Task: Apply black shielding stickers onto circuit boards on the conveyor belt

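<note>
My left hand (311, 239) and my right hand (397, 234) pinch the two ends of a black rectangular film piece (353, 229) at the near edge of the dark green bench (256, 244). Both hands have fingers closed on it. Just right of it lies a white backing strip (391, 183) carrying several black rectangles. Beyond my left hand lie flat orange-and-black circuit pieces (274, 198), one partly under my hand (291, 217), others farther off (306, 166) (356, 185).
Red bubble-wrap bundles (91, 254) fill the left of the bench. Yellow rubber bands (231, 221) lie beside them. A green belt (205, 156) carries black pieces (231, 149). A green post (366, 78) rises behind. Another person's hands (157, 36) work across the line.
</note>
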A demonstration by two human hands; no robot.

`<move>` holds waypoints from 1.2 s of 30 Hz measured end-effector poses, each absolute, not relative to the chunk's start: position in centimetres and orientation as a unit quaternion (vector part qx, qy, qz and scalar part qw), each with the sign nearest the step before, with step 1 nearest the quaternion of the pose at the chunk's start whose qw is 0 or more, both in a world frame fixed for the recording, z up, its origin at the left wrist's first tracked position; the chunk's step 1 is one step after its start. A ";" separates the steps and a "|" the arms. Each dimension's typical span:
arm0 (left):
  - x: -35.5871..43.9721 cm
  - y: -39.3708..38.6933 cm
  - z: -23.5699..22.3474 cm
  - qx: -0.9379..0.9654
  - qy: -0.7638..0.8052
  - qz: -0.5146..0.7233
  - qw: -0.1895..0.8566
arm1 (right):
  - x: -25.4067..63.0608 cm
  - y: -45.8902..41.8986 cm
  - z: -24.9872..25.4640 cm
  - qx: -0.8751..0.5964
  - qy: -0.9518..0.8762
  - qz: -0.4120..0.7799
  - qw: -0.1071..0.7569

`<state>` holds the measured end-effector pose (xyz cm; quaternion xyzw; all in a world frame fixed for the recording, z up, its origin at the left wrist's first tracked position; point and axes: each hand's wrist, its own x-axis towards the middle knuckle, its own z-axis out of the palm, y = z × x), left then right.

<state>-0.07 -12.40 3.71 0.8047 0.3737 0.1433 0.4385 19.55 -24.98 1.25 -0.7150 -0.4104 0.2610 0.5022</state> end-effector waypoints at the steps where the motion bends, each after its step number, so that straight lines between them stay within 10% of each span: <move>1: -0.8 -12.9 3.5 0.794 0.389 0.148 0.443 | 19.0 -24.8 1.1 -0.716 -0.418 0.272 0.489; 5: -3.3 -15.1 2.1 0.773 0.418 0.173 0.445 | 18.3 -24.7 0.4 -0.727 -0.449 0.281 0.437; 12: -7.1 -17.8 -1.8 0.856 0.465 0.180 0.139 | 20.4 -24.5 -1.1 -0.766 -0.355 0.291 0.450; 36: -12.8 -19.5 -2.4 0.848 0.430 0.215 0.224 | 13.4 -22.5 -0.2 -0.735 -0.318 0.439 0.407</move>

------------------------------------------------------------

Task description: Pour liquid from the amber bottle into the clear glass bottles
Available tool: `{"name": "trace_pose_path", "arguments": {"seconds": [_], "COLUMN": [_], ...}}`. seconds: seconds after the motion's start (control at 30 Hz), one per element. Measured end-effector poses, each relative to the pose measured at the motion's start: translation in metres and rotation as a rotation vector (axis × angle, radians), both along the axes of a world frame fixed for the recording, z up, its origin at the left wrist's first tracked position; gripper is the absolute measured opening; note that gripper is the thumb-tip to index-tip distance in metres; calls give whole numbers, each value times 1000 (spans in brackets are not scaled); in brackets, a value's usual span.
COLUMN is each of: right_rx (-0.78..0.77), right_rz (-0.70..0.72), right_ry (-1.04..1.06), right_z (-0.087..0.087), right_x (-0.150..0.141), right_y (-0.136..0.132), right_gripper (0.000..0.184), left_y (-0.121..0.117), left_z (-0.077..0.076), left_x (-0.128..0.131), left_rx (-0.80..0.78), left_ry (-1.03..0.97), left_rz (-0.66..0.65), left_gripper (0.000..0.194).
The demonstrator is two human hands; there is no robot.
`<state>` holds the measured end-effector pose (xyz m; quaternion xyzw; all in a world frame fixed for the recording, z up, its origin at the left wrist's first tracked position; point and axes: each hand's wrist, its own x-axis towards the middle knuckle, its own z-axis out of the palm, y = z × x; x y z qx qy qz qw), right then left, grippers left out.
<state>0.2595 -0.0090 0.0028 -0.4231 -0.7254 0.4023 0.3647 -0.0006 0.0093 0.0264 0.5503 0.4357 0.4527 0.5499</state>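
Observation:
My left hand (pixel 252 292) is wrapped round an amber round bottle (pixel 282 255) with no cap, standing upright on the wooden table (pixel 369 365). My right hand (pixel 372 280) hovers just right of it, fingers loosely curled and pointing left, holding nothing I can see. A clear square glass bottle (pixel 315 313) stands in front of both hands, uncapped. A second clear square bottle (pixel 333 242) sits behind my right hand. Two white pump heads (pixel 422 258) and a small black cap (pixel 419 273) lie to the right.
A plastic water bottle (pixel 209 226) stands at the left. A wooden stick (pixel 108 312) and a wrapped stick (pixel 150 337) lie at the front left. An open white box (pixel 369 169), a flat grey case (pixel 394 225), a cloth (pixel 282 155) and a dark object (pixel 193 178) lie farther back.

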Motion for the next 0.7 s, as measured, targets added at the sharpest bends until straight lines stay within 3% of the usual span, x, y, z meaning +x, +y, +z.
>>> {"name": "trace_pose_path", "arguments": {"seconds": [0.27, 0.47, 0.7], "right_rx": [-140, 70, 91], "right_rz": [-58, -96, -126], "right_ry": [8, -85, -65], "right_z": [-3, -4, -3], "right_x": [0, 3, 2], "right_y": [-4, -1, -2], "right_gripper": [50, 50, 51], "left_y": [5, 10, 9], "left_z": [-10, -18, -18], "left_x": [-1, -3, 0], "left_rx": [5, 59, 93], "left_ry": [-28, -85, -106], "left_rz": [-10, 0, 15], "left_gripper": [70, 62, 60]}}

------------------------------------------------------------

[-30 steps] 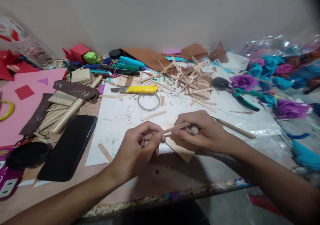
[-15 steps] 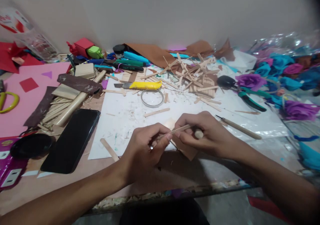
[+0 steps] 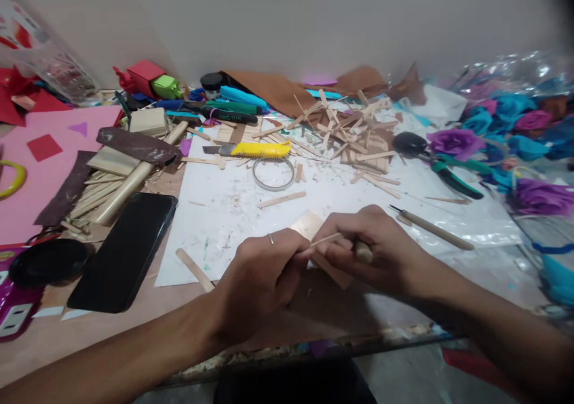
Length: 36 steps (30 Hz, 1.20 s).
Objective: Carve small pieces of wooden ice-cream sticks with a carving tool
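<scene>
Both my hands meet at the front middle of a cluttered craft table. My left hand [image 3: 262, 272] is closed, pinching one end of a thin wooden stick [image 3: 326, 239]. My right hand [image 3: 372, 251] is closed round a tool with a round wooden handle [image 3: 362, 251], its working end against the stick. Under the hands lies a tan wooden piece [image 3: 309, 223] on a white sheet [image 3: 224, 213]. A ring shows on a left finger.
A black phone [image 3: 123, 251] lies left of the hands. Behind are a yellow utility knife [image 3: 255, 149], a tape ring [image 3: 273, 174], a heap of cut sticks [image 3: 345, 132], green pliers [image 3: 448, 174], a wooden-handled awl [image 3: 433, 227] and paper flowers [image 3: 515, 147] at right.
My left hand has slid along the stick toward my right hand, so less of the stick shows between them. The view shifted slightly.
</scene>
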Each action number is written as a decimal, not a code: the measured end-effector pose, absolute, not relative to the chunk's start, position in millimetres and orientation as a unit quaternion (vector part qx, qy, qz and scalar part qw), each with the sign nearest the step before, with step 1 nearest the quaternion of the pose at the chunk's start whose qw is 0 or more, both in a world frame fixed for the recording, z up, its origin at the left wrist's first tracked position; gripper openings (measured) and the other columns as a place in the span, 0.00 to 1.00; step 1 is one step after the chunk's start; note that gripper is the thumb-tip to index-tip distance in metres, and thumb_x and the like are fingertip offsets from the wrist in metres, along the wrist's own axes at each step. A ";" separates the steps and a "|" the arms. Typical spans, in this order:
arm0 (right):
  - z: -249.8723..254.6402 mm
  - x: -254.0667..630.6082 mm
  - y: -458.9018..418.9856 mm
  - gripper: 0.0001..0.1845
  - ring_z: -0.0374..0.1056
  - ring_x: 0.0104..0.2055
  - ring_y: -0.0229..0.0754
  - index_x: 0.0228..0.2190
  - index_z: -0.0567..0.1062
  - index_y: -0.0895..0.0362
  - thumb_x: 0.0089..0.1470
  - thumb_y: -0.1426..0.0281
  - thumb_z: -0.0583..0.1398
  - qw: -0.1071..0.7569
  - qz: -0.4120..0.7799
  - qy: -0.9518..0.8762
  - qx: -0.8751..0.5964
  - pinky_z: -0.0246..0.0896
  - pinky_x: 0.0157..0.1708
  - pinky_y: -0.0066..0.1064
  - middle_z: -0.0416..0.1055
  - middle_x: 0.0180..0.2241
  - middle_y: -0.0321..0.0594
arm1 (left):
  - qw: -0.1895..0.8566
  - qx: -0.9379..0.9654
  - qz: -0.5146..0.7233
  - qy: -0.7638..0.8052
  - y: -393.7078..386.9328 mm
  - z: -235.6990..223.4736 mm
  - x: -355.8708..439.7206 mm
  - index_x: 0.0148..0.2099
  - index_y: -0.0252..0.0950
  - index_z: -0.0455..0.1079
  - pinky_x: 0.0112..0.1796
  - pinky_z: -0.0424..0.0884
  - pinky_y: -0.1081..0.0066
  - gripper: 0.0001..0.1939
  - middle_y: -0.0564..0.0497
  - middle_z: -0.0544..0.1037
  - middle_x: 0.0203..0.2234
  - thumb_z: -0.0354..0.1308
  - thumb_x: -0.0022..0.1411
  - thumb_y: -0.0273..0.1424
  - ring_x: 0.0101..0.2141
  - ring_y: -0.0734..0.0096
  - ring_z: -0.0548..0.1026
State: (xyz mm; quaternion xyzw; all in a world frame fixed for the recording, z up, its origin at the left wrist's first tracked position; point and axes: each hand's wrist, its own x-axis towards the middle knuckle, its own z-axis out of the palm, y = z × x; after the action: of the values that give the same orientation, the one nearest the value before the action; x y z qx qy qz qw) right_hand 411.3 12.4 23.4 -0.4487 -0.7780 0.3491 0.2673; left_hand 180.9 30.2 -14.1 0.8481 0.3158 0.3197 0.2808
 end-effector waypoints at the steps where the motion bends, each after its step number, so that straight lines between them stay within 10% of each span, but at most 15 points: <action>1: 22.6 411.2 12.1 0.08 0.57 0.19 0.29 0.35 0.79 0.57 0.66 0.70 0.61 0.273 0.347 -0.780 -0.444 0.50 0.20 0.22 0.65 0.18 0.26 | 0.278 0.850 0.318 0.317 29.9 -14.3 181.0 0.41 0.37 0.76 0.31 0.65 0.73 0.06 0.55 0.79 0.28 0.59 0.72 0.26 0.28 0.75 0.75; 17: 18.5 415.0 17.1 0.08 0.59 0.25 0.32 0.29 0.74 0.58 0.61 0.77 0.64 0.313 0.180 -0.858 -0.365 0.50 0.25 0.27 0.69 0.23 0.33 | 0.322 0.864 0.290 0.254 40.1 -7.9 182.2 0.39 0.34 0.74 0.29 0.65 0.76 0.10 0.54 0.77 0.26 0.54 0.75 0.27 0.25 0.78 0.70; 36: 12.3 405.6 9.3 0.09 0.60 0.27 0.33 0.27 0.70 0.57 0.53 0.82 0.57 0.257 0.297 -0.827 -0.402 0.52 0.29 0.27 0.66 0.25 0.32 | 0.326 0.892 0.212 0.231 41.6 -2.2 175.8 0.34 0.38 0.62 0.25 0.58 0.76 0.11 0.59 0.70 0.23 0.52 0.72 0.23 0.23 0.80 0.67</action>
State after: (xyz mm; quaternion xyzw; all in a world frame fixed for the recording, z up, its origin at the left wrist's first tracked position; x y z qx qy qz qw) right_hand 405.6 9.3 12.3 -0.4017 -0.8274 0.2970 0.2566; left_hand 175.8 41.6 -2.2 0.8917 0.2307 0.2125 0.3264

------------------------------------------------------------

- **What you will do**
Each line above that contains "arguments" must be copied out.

- **Response for this exercise**
Available tool: `{"name": "trace_pose_path", "arguments": {"seconds": [_], "COLUMN": [_], ...}}`. seconds: seconds after the motion's start (control at 30 Hz), one per element. Measured end-effector poses, each relative to the pose measured at the motion's start: translation in metres and rotation as a rotation vector (axis × angle, radians), both along the axes of a world frame fixed for the recording, z up, its origin at the left wrist's first tracked position; gripper is the absolute measured opening; note that gripper is the thumb-tip to index-tip distance in metres; calls give whole numbers, each value times 1000 (spans in brackets are not scaled); in brackets, a value's usual span.
>>> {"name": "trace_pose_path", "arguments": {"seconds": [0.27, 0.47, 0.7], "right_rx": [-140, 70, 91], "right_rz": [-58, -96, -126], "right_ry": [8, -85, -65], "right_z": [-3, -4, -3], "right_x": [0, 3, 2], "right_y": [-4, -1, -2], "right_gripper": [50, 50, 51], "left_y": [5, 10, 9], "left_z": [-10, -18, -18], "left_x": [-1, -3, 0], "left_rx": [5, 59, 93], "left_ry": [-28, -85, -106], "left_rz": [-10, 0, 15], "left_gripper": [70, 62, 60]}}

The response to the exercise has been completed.